*Required action:*
Can you reproduce the data beneath, keeping every line exact?

- Opening Delimiter -

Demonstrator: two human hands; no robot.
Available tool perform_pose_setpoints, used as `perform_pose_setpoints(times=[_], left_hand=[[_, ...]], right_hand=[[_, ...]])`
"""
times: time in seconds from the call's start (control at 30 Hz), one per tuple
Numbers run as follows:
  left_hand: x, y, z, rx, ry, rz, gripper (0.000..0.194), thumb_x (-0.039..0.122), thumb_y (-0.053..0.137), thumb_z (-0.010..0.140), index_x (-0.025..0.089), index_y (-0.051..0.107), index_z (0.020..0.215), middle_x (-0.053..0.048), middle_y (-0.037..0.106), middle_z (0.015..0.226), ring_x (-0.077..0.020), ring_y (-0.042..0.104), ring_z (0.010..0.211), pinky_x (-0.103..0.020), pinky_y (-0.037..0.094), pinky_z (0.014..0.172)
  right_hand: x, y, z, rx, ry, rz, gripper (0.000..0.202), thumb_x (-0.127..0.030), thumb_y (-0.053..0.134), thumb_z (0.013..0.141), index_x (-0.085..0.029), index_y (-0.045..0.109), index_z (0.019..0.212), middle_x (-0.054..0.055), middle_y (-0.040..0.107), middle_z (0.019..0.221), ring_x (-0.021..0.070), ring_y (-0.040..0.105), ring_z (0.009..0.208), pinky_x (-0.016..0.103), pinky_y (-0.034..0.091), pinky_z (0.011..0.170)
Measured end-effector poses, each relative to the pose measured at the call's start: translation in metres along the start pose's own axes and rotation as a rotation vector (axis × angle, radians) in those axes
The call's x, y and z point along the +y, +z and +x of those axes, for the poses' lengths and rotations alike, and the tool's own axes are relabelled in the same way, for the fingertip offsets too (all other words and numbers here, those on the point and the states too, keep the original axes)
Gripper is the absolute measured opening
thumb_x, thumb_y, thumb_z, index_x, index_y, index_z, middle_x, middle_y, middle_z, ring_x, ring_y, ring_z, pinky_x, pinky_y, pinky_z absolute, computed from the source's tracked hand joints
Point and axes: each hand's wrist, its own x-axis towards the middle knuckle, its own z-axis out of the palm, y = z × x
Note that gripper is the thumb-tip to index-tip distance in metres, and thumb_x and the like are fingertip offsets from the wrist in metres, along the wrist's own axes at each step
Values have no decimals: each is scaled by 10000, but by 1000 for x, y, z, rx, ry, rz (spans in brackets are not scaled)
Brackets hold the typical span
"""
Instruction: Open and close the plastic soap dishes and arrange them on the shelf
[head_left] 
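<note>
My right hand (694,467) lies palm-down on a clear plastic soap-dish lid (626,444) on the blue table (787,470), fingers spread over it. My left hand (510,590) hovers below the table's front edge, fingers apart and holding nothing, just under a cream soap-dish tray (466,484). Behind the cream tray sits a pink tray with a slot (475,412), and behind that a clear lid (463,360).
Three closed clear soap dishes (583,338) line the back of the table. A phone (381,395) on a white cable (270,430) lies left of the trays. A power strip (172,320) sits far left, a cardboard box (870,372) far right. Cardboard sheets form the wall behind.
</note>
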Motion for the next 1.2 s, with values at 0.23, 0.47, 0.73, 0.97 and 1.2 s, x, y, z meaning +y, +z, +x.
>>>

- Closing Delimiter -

*Solution to this exercise:*
Demonstrator: two human hands; no robot.
Available tool perform_pose_setpoints, used as `perform_pose_setpoints(times=[_], left_hand=[[_, ...]], right_hand=[[_, ...]])`
"""
times: time in seconds from the call's start (control at 30 Hz), one per tuple
Numbers run as follows:
  left_hand: x, y, z, rx, ry, rz, gripper (0.000..0.194), thumb_x (-0.039..0.122), thumb_y (-0.053..0.137), thumb_z (-0.010..0.140), index_x (-0.025..0.089), index_y (-0.051..0.107), index_z (0.020..0.215), middle_x (-0.053..0.048), middle_y (-0.037..0.106), middle_z (0.015..0.226), ring_x (-0.077..0.020), ring_y (-0.042..0.104), ring_z (0.010..0.211), pinky_x (-0.103..0.020), pinky_y (-0.037..0.094), pinky_z (0.014..0.172)
  right_hand: x, y, z, rx, ry, rz, gripper (0.000..0.202), thumb_x (-0.127..0.030), thumb_y (-0.053..0.134), thumb_z (0.013..0.141), index_x (-0.085..0.029), index_y (-0.045..0.109), index_z (0.019..0.212), middle_x (-0.054..0.055), middle_y (-0.040..0.107), middle_z (0.019..0.221), ring_x (-0.021..0.070), ring_y (-0.040..0.105), ring_z (0.009..0.208), pinky_x (-0.016..0.103), pinky_y (-0.034..0.091), pinky_z (0.011..0.170)
Measured end-effector poses, each relative to the pose measured at the call's start: translation in metres along the start pose's own axes and rotation as a rotation vector (axis × angle, radians) in those axes
The call's x, y and z point along the +y, +z and +x of those axes, for the poses' lengths and rotations alike, and the tool's own axes are relabelled in the same way, for the fingertip offsets too (all other words and numbers here, those on the point and the states too, keep the original axes)
Gripper is the absolute measured opening
thumb_x, thumb_y, thumb_z, index_x, index_y, index_z, middle_x, middle_y, middle_z, ring_x, ring_y, ring_z, pinky_x, pinky_y, pinky_z absolute, computed from the source's tracked hand joints
Point and axes: each hand's wrist, its own x-axis towards the middle knuckle, its own z-axis out of the palm, y = z × x
Note that gripper is the thumb-tip to index-tip distance in metres, and thumb_x and the like are fingertip offsets from the wrist in metres, along the wrist's own axes at each step
Values have no decimals: each is scaled by 10000, but by 1000 for x, y, z, rx, ry, rz (spans in brackets are not scaled)
Brackets hold the typical span
"""
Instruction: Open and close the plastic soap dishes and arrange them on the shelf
[head_left] 
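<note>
My right hand (694,467) lies palm-down on a clear plastic soap-dish lid (626,444) on the blue table (787,470), fingers spread over it. My left hand (510,590) hovers below the table's front edge, fingers apart and holding nothing, just under a cream soap-dish tray (466,484). Behind the cream tray sits a pink tray with a slot (475,412), and behind that a clear lid (463,360).
Three closed clear soap dishes (583,338) line the back of the table. A phone (381,395) on a white cable (270,430) lies left of the trays. A power strip (172,320) sits far left, a cardboard box (870,372) far right. Cardboard sheets form the wall behind.
</note>
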Motion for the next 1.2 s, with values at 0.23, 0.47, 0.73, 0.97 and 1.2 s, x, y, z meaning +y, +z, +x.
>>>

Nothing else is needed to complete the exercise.